Try it: Can you reproduce the data beneath, keeping every line exact?

Data block:
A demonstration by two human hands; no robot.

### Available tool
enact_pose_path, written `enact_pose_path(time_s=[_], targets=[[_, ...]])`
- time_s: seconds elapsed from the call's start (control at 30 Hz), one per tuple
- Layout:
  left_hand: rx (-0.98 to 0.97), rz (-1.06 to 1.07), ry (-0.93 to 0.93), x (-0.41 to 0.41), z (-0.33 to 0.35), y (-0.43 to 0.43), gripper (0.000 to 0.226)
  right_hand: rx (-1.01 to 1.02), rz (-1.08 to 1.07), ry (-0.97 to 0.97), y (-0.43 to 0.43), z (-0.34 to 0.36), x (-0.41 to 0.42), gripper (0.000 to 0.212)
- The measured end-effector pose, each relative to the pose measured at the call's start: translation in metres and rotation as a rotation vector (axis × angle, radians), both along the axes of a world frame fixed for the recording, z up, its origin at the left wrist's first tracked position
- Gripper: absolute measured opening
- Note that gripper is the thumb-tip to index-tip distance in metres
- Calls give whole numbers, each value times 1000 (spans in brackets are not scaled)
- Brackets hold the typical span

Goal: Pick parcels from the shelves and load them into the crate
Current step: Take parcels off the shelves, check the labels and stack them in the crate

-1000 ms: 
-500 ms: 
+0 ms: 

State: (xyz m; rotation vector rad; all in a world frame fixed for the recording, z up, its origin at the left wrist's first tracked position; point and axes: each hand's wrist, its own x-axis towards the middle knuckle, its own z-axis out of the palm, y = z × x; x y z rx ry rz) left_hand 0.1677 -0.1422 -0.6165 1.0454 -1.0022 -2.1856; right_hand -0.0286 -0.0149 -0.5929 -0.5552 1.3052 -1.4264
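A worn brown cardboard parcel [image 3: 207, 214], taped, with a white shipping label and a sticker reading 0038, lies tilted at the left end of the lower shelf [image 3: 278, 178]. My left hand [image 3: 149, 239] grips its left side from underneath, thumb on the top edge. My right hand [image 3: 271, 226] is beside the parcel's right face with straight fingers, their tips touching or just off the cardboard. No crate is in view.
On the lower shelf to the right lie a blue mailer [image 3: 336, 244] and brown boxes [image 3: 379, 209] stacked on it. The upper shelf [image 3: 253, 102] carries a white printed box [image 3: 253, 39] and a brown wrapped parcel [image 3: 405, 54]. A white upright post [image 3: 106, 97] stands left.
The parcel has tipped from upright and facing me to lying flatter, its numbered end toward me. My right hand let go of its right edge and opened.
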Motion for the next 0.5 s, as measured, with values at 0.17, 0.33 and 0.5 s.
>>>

Answer below:
A demonstration by two human hands; no robot.

### Available tool
enact_pose_path, written `enact_pose_path(time_s=[_], targets=[[_, ...]])`
- time_s: seconds elapsed from the call's start (control at 30 Hz), one per tuple
- Layout:
  left_hand: rx (-0.98 to 0.97), rz (-1.06 to 1.07), ry (-0.93 to 0.93), x (-0.41 to 0.41), z (-0.33 to 0.35), y (-0.43 to 0.43), gripper (0.000 to 0.226)
  right_hand: rx (-1.01 to 1.02), rz (-1.08 to 1.07), ry (-0.97 to 0.97), y (-0.43 to 0.43), z (-0.34 to 0.36), x (-0.41 to 0.42), gripper (0.000 to 0.212)
- The measured end-effector pose, each relative to the pose measured at the call's start: translation in metres and rotation as a rotation vector (axis × angle, radians), both along the axes of a world frame fixed for the recording, z up, its origin at the left wrist's first tracked position
- Gripper: absolute measured opening
- Note that gripper is the thumb-tip to index-tip distance in metres
- Calls give whole numbers, each value times 1000 (spans in brackets are not scaled)
- Brackets hold the typical span

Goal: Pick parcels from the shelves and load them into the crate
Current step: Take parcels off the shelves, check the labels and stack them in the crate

-1000 ms: 
-500 ms: 
+0 ms: 

State: (xyz m; rotation vector rad; all in a world frame fixed for the recording, z up, its origin at the left wrist's first tracked position; point and axes: each hand's wrist, its own x-axis towards the middle knuckle, its own z-axis out of the palm, y = z × x; x y z rx ry rz) left_hand 0.1677 -0.1422 -0.6165 1.0454 -1.0022 -2.1856; right_hand -0.0286 -0.0149 -0.5929 -0.5552 1.3052 -1.4264
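A worn brown cardboard parcel [image 3: 207, 214], taped, with a white shipping label and a sticker reading 0038, lies tilted at the left end of the lower shelf [image 3: 278, 178]. My left hand [image 3: 149, 239] grips its left side from underneath, thumb on the top edge. My right hand [image 3: 271, 226] is beside the parcel's right face with straight fingers, their tips touching or just off the cardboard. No crate is in view.
On the lower shelf to the right lie a blue mailer [image 3: 336, 244] and brown boxes [image 3: 379, 209] stacked on it. The upper shelf [image 3: 253, 102] carries a white printed box [image 3: 253, 39] and a brown wrapped parcel [image 3: 405, 54]. A white upright post [image 3: 106, 97] stands left.
The parcel has tipped from upright and facing me to lying flatter, its numbered end toward me. My right hand let go of its right edge and opened.
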Motion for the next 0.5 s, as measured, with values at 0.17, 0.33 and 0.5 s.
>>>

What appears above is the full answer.